Analysis, as such, involved discovering meaning nexuses, formulated or suggested, for each group of ideas identified in the interviews.24-26 This methodological procedure of classification and analysis is common in the Social Sciences and is based on the theoretical principals of anthropologists like Lévi-Strauss21 and Oliveira;24 our field data collection procedures and techniques came from Martinelli27 and Enelow.28 The main explanatory categories were: relatives' conceptions about mental disorders, conceiving of the problem in cultural terms, and responsiveness to the psychiatric treatment and related services.

We sought to bring out the reference system used by the patient's relatives in their effort to understand and explain the patient's actions and ideas. Texts were trimmed of idiosyncratic interpretations, keeping only actions, facts and opinions common to at least two people and capable of revealing an underlying analytic reference.

Quotations from informants are identified with fictitious names.

Results

1. Characteristics of patients and relatives

The 9 patients who participated in the study aged between 20 and 29 years, were single, 6 (67%) were men and 3 (33%) were women. As regards years of education, 2 (22%) had not finished primary school, 5 (56%) had not finished secondary school and 2 (22%) had finished secondary school. Concerning religion, 3 (33%) were Catholics, 4 (44%) Evangelists, 1 (11%) Jewish and 1 (11%) belonged to a sect (Universo em Desencanto).

Of the 15 relatives interviewed, 8 (53%) were mothers, 1 (7%) a father and 6 (40%) siblings, while 10 (67%) were women and 5 (33%) men. Regarding age, 6 (40%) aged between 20 and 39 years and 9 (60%), between 40 and 59, while 6 (40%) were single, 6(40%) were married, 2 (13%) were divorced or separated and 1 (7%) was a widower.

Concerning years of education, 7 (47%) had not completed primary school, 1 (7%) had finished only primary school and 7 (47%) had completed at least secondary school.

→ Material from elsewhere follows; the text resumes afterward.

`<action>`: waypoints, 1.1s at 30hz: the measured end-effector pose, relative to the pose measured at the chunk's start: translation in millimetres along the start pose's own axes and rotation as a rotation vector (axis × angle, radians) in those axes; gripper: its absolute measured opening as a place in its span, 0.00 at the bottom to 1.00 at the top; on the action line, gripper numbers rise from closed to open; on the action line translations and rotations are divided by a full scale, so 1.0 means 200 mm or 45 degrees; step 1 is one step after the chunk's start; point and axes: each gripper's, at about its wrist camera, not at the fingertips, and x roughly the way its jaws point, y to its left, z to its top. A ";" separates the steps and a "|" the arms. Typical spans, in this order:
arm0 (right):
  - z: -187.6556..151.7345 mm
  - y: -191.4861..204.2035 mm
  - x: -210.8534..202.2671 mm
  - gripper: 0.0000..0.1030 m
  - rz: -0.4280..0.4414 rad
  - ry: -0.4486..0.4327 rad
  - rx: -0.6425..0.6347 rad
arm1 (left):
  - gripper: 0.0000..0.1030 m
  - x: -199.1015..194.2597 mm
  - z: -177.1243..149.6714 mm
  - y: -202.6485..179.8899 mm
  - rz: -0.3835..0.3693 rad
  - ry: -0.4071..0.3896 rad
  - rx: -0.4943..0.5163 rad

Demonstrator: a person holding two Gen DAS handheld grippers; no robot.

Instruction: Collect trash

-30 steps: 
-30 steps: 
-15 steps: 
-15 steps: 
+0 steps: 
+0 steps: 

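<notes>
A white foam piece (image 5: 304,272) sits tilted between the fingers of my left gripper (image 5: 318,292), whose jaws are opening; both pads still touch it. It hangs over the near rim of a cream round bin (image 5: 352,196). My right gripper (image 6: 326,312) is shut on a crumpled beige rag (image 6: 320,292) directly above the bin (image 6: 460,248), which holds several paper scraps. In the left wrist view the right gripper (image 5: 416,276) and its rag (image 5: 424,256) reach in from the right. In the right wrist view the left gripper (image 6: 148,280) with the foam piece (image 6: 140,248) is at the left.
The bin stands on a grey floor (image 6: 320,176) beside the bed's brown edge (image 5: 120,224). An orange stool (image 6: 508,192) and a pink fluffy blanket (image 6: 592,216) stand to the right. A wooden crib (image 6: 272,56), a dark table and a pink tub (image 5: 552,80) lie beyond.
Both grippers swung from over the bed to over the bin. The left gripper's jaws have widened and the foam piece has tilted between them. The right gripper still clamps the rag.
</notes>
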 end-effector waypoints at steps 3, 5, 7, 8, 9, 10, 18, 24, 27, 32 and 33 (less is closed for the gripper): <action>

Regarding religion, 8 (53%) were Catholics, 5 (33%) Evangelists and 2 (14%) were Jews.

2. Guidelines to elaborate analytic categories

Based on interview analysis, we observed that the search for help and treatment was influenced by: 1) the relatives' stereotyped misconceptions about mental illness; 2) models constructed to understand the patient's problem; 3) fear of psychiatric treatment; 4) a bad experience with psychiatric services.

3. Popular conceptions concerning mental illness

Many relatives reported that when they first perceived behavioral changes in the patient, they did not see it as an illness, a psychiatric problem. The understanding of the problem as an illness developed slowly during the process of seeking help and treatment.

However, before their relative got sick, they had had some notions about mental disturbances, but this was not associated with the common idea of disease.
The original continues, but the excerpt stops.